Так ею никогда не пользовались! Выпили и выцеловали до дна. Все тело было разведано по высшему уровню контрразведки и взорвано трижды, да каждый раз все мощнее был взрыв, заставлявший сотрясаться в конвульсиях планету ее тела.
Сознание Милы постепенно выплывало из тумана, она чувствовала себя так прекрасно, как никогда. Хотелось полетать, или чего еще. Попеть, может быть… Она ворошила волосы на голове у Вовы, а он смотрел на географичку восторженными глазами и говорил, говорил – ты красавица, ты удивительная красавица, – а она слушала и зажмуривалась от неги…
– Я люблю тебя!
Она улыбалась и протестовала, объясняя, что это ему кажется, что на самом деле у него такая благодарность в душе к ее телу, первому женскому телу, которое он забрал себе ненадолго. Появится другое, и чуточка новизны пропадет.
Он не слушал ее примитивных доводов, но более слов любви ей вслух не говорил, повторял про себя.
Потом она оделась и вновь уселась в кресло, пережидая слабость в ногах.
– Подаришь портрет? – спросила и зевнула широко, до слез.
– Бери, – согласился он.
– Краски, верно, еще не высохли… Принеси в школу…
– Приходи завтра, сама заберешь!
– Не приду!
– Послезавтра?
Мила с трудом выбралась из кресла.
– Попрошу, чтобы кто-то другой был твоим шефом… Слушай, меня посадят за совращение малолетних!..
– А того не стоит? – поинтересовался он почти наивно.
– Наглец!.. Надеюсь, ты умеешь держать язык за зубами?
Этим вечером Вова Рыбаков
Наутро в школу не пошел, мучаясь головной болью и воспоминаниями о вчерашнем.
Конечно, она пришла уже на следующий день под вечер, обнаружив еще на третьем уроке такое неодолимое возбуждение всего тела своего, что молекулы ее женского запаха распространились по всей аудитории восьмого класса, мужская часть которого тотчас позабыла о материках и островах, уставив свои чуткие носы навстречу гормональному ветру.

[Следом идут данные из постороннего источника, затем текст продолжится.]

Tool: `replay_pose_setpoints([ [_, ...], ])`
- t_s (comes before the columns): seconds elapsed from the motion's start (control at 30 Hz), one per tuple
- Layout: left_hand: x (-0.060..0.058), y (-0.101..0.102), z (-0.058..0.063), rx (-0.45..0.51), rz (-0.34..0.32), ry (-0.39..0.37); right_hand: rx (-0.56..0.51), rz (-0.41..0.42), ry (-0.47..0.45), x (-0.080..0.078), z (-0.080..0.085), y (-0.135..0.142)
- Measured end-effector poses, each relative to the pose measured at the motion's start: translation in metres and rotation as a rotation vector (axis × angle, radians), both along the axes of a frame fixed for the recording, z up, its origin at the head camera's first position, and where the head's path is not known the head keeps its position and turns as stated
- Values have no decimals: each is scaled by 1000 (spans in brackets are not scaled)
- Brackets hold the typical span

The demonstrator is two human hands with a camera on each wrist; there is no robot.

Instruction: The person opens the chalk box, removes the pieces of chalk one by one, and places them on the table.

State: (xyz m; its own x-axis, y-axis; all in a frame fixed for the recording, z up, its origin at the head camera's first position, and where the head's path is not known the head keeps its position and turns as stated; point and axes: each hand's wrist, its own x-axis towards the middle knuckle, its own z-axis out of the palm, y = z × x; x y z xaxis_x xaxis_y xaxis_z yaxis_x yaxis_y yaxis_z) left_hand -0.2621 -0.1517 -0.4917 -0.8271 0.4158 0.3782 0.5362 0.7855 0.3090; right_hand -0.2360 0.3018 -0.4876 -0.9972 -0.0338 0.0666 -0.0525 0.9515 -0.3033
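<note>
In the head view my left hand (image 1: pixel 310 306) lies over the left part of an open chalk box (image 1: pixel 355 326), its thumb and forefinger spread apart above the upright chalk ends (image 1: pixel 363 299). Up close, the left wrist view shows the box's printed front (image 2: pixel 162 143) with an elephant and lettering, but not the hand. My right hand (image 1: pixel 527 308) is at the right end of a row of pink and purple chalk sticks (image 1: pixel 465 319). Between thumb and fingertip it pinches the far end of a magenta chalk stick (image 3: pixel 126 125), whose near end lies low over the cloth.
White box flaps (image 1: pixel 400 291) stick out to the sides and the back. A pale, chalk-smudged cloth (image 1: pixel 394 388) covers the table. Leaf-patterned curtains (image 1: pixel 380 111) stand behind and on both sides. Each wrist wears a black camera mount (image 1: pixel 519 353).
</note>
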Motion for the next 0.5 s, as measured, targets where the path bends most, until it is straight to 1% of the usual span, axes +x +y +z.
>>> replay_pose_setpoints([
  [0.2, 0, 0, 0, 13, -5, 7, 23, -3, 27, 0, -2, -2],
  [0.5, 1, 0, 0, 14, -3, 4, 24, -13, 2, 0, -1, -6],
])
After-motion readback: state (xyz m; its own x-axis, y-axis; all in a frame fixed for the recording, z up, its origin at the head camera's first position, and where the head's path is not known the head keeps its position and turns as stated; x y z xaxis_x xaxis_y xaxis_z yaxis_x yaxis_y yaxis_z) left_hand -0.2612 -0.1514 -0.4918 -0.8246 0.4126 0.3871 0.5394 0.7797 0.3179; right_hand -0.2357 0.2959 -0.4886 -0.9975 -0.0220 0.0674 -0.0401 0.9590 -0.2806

На переменах за географичкой таскалось целое стадо пацанов, вдруг неожиданно пожелавших узнать природу тектонических сдвигов, или, например, ходят ли австралийские аборигены голыми, или все же набедренными повязками пользуются?
«Я, как сучка при течке, – думала про себя Мила. – А вокруг все кобельки мелкие, да к тому же непородистые!»
Уже в три часа она была у Вовы, раздевалась прямо с порога, совершенно не стесняясь своего совкового белья, разбрасывая его по квартире, а он укусил ее за ляжку, прорвав зубами капроновый чулок, который тотчас разошелся кругами, обнажая белую плоть.
Он тонул в ней, в ее необыкновенном кондитерском теле, в простых неизощренных ласках, которые были для него вселенной страсти. А потом, устав на считанные минуты, рисовал губной помадой ее же портрет на ее же спине.
– Сдеру с тебя кожу живьем! – угрожал Вова, и все начиналось сначала.
Когда она уходила ночевать к мужу, который не только не интересовался географией ее тела, но ничьей другой, десятилетие страдая от какой-то редкой формы депрессии, Вова Рыбаков пил.
Водка, или какой другой алкогольный напиток, придавали ему сил, и были эти силы особенные, будто одолженные ему кем-то, не собственные. Тогда он рисовал, на чем придется и чем угодно, пока ноги не подламывались от усталости…
Он окончил школу и вскоре ушел в армию, где не было водки, но было много кумача, на котором он выводил аккуратные буквы лозунгов.
Сидя в комнатке художника, Вова часто вспоминал учительницу Милу А как-то, под Новый год, она приехала к нему на Урал, и в этой самой комнатке он оторвался с нею за все свои монашеские месяцы… А потом ее изнасиловал прапорщик, подглядывавший в замочную скважину за страстью солдата и его бывшей учительницы. Обманутый Рыбаков лишь на десять минут отлучился в штаб, а когда вернулся, застал географичку Милу грустной, держащей в своих пухленьких ручках порванный совковый лифчик. А прапор без малейших угрызений совести застегивал ширинку армейских портков и вовсю подмигивал Вове.